The data for the map was acquire by a journalist via a information request to police. We received it as an excel-form with 20352 lines of raw data of DUI incidents in Finland. Data included an identification number to police records, municipal area and a mysterious area code, street-address of incident, weekday of incident and date and time of incident. As usual the data was somewhat ‘dirty’ and required thorough clean-up to make it fit our needs.
Data itself may reveal patterns and information about measurement and how it was collected. In our case we noticed that the naming convention of incident addresses is fairly imaginative. There’s an address-field that police officers fill in, among other things, when they report the DUI incidents into the system. This field should contain an address of incident so it can be pinpointed if necessary. However there doesn’t seem to be an unified practice of reporting the addresses.
Address field seems to be filled in many different ways which makes the exact pinpointing of the incident later on a fairly difficult task. For example an incident address that has happened at crossroad of two roads might be marked as road1 X road2, or road1, road2 crossroad or road2xroad1 or road1 at crossroad road2 etc. Or the address-field has been used to give more information about place of incident instead of just an address, i.e. Address xyz, from the yard.
My personal favourite version of the data in the address field was ‘Kylän Kohdalla Jäällä’ = ‘at the region of the village on the ice (lake)’, which couldn’t be more vague in terms of locating the exact spot.
Sure, all these addresses could probably be pinpointed by someone with knowledge of local surroundings, but for outsiders the location stays a mystery. For a future implementation of such a system I’d highly recommend adding the possibility to insert longitude and latitude coordinates field. But enough ranting and back to the topic.
The dataset is fairly large (20k+ addresses) and if one wants to get a overview of geographically distributed data one method to approach this is to plot incidents on to a map. But what tool to use?
The next task was to figure out how to translate this given data from excel-format into a format that Heatmap.js accepts. Heatmap.js uses a list of longitude and latitude coordinates and a weight of how many incidents are at those coordinates. The weight can be calculated in Excel by counting the amount of occurrences of addresses, but the addresses need to be converted into coordinates. This conversion of address into longitude and latitude is usually referred to as geocoding.
There exists a fair amount of web-based tools to quickly geocode a single address into gps coordinates. I used http://www.gpsvisualizer.com/geocoder/. It’s probably not the best, but it gets the job done. The downside of it lies in the ability to geocode multiple addresses. Gpsvisualizer.com offers an ability to use yahoo geocoder for multiple addresses, but sadly it’s fairly inaccurate in Finland. For example I tried to geocode street-addresses from Tampere and ended up getting a wad of similar coordinates.
But it’s possible to geocode a single address at a time with Google geocoder at gpsvisualizer.com, which gives much more accurate readings, but as you would guess it is also a lot slower method. As I had a deadline breathing down my neck and 20k+ addresses to geocode I gave it a shot.
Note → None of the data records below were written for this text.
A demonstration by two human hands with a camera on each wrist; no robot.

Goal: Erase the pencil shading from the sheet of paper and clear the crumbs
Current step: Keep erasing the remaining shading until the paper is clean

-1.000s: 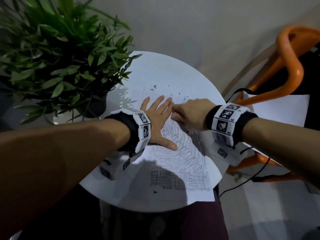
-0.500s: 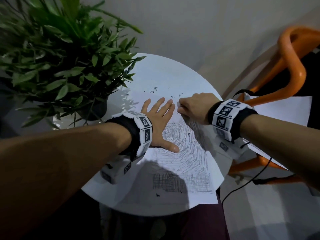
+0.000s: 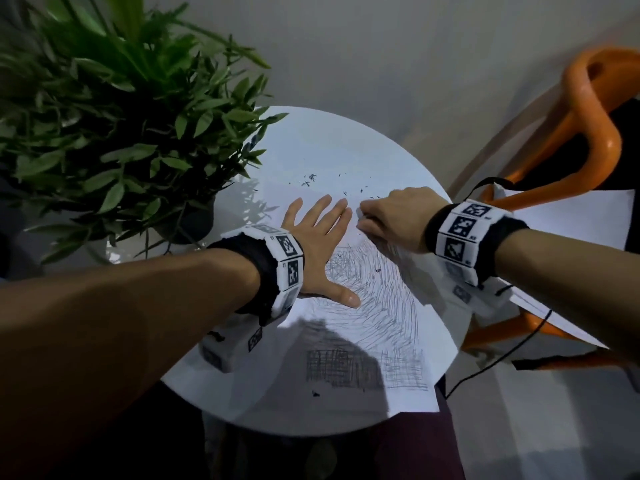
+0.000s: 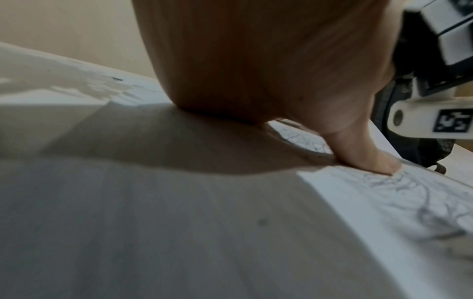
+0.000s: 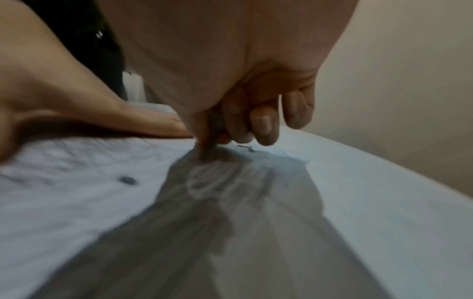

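Observation:
A white sheet of paper [image 3: 408, 393] lies on the round white table [image 3: 346, 140]. It carries curved pencil shading [image 3: 381, 306] and a darker cross-hatched block [image 3: 339, 368] near its front edge. My left hand [image 3: 318, 237] lies flat on the sheet with straight, spread fingers, its thumb [image 4: 363, 153] pressing on the shading. My right hand [image 3: 391, 216] is curled at the far end of the shading, just right of the left fingertips. It pinches a small grey eraser [image 5: 217, 123] down onto the paper. Dark crumbs [image 3: 308, 180] are scattered beyond both hands.
A leafy potted plant [image 3: 121, 133] stands on the table's left side, its leaves reaching over the table. An orange chair [image 3: 588, 116] with another white sheet [image 3: 571, 216] stands at the right. A black cable [image 3: 502, 358] hangs past the table's right edge.
My right hand has slid a little farther up the sheet with the eraser. The left hand stays flat in the same spot on the paper.

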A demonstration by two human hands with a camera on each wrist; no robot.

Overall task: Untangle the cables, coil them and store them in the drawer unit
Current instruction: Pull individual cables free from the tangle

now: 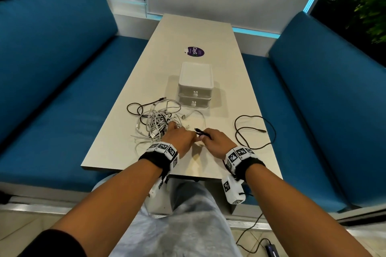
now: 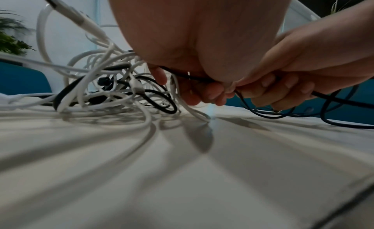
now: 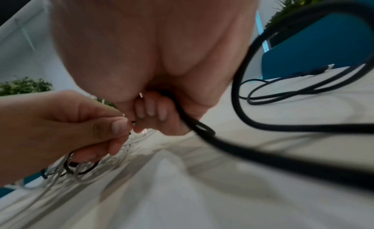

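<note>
A tangle of white and black cables (image 1: 158, 121) lies on the table (image 1: 188, 33) left of centre, in front of the white two-drawer unit (image 1: 196, 87); both drawers are closed. A separate black cable (image 1: 255, 131) loops loose on the right. My right hand (image 1: 212, 139) grips one end of it, its plug (image 1: 198, 130) poking out to the left. My left hand (image 1: 181, 136) meets the right hand at the tangle's edge and pinches the same black cable (image 3: 183, 112) between thumb and forefinger (image 3: 118, 127). In the left wrist view the tangle (image 2: 113, 88) sits just behind my curled fingers (image 2: 210, 93).
Blue bench seats (image 1: 62, 81) run along both sides of the table. A purple sticker (image 1: 194, 51) lies beyond the drawer unit. The table's near edge (image 1: 146, 170) is just behind my wrists. A black device with a cable (image 1: 271, 249) lies on the floor.
</note>
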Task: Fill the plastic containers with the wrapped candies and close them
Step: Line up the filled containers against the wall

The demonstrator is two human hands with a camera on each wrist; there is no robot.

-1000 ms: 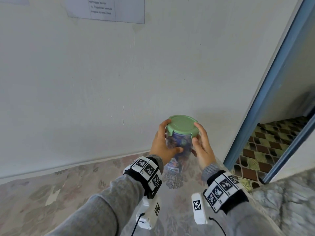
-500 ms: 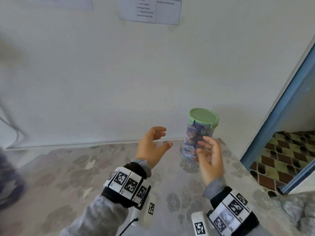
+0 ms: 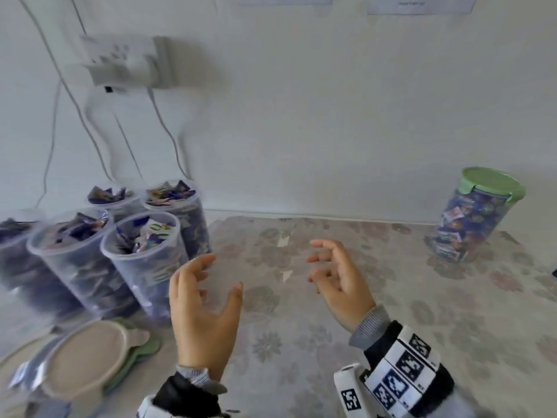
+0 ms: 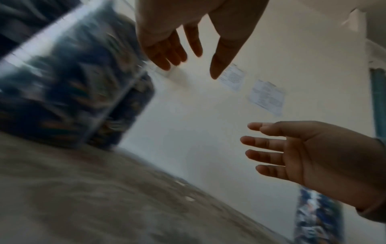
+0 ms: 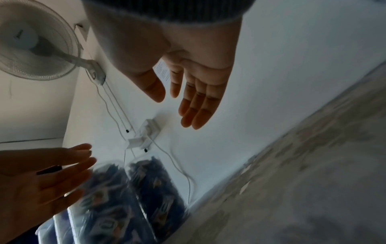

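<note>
Both hands are empty now. The left hand (image 3: 205,312) and the right hand (image 3: 337,282) hang over the table (image 3: 391,312) with loose, spread fingers. A second ago they held the jar with the green lid (image 3: 476,212); now it stands shut, far right by the wall. So one jar is done. The hands have swung left, toward the open jars full of candies (image 3: 141,260). The loose lids (image 3: 87,360) lie near left. A lid probably comes next.
</note>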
In my case roughly a week of typing and copy+pasting, so clearly a slow method.
A slightly better way to do this is to use Google geocoder api and create your own geocoder. This is the method I would use to geocode multiple addresses now if I’d have to do another address based visualization. But at the time I was working on this the deadline was looming on and I was busy with getting the visualization forward. So I accepted the fact that I’d be spending a considerable amount of time on smashing the same button combination over and over.
After the data was in a appropriate format for visualization tool it was a fairly straightforward job to fine tune it and release it.
Well, what I learned from the project or at least reconfirmed, is that 80 percent of the time goes into purifying, transforming and fiddling with the data to get it into a format that can be represented and the rest 20 percent is fine-tuning and adding extra functionalities into it. An interesting dataset and a fun project, and when the data is interesting it seems to translate fairly well into ‘news’.